▶ _What you should do_
Return all the lines below in which the string "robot" appears.

▶ _Extracted records_
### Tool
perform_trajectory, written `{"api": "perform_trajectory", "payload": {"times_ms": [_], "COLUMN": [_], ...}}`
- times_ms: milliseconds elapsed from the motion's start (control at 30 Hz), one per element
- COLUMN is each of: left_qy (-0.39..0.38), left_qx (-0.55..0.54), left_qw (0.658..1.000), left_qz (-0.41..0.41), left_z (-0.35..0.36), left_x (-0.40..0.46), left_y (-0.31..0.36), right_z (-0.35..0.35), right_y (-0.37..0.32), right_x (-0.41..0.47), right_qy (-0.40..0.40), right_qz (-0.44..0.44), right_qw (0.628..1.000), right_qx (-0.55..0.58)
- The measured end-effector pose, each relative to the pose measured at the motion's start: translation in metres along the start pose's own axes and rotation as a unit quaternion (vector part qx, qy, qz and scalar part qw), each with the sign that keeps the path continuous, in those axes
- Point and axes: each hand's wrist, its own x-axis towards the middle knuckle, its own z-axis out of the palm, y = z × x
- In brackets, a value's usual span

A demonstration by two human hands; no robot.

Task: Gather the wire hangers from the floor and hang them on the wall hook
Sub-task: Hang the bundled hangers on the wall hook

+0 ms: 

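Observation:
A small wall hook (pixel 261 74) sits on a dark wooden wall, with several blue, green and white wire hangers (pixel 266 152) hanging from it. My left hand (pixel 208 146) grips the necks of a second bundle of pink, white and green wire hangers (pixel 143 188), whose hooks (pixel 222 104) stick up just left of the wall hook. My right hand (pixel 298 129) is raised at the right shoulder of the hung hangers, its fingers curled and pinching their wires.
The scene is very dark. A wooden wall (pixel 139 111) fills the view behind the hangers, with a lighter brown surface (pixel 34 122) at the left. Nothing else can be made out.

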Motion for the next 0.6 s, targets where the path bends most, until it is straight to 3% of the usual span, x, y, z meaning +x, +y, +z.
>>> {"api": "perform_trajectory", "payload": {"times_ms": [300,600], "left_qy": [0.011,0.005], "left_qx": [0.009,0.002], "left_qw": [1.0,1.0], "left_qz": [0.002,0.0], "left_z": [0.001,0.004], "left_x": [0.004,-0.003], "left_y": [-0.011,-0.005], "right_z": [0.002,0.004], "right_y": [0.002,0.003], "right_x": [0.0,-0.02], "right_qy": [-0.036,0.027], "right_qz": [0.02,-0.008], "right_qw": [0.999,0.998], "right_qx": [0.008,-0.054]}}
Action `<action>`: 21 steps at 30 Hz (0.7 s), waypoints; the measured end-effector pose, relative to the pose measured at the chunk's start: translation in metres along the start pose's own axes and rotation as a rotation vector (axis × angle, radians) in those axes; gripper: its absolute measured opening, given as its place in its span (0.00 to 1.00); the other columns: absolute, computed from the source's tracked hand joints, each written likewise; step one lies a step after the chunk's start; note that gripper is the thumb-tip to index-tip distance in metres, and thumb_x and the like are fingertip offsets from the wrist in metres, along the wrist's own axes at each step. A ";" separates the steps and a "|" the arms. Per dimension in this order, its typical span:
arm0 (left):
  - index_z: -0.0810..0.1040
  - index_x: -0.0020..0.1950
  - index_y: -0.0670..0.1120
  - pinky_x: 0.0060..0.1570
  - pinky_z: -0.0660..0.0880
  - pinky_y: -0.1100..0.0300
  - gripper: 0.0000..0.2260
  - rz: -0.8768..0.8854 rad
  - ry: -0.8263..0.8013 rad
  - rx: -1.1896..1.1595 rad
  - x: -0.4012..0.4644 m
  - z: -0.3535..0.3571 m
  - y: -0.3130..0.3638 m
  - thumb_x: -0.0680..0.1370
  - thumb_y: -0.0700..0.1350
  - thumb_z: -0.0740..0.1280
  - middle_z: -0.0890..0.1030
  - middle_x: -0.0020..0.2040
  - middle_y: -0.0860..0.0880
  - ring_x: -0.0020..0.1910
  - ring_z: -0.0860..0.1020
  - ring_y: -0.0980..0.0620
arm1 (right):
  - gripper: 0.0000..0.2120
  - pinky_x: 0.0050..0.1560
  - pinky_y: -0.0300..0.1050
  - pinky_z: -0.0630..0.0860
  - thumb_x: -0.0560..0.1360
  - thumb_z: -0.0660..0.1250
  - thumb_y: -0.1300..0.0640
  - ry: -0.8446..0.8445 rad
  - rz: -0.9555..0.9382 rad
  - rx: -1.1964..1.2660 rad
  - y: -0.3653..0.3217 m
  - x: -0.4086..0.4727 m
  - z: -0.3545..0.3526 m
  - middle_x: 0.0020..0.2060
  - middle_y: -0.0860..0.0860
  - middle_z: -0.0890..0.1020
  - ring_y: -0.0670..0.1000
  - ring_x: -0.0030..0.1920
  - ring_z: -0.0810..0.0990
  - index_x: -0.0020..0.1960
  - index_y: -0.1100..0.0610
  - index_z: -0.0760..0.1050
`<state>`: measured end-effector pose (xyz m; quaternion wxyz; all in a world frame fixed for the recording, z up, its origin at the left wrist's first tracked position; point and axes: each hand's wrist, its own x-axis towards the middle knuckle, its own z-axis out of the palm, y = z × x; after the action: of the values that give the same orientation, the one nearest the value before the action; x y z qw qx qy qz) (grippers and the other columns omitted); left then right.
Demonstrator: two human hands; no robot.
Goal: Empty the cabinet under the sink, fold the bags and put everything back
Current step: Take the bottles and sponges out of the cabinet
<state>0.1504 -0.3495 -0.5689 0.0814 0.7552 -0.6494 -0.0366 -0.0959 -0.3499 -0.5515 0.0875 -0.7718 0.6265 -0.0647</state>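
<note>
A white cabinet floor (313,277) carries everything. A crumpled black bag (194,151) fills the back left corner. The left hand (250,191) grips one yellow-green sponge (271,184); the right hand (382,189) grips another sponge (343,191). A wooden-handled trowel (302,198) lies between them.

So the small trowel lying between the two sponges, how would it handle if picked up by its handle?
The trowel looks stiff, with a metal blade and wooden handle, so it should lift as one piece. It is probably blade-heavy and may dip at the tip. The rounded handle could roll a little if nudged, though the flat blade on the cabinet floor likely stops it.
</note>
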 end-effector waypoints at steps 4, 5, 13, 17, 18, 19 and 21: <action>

▶ _Solution to this task_
A demonstration by two human hands; no robot.
Demonstrator: two human hands; no robot.

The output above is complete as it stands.